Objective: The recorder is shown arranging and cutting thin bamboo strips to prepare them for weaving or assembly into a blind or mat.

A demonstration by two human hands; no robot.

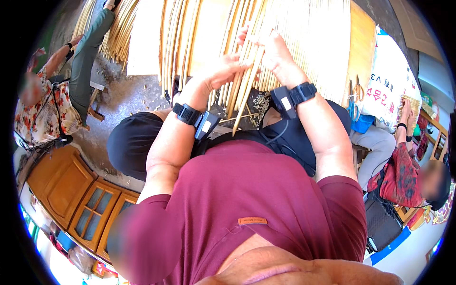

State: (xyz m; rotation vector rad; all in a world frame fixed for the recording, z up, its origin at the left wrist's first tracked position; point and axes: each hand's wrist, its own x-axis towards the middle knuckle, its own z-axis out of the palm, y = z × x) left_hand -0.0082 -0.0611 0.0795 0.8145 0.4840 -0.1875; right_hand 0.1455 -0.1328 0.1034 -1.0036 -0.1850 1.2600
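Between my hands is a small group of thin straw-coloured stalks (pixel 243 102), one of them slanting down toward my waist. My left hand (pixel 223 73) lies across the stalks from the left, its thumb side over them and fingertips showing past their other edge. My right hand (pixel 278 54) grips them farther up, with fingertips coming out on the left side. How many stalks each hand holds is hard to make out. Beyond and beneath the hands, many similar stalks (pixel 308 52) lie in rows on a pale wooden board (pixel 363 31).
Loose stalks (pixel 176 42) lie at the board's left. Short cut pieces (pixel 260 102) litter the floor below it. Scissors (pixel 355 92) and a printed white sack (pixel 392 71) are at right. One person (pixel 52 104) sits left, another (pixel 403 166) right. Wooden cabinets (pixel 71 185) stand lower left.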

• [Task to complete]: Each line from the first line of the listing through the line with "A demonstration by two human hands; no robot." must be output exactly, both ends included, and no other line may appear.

• [Answer section]:
Objective: The recorder is shown arranging and cutting thin bamboo strips to prepare them for weaving or assembly into a blind or mat.

A demonstration by two human hands; no robot.

There is no more output to give.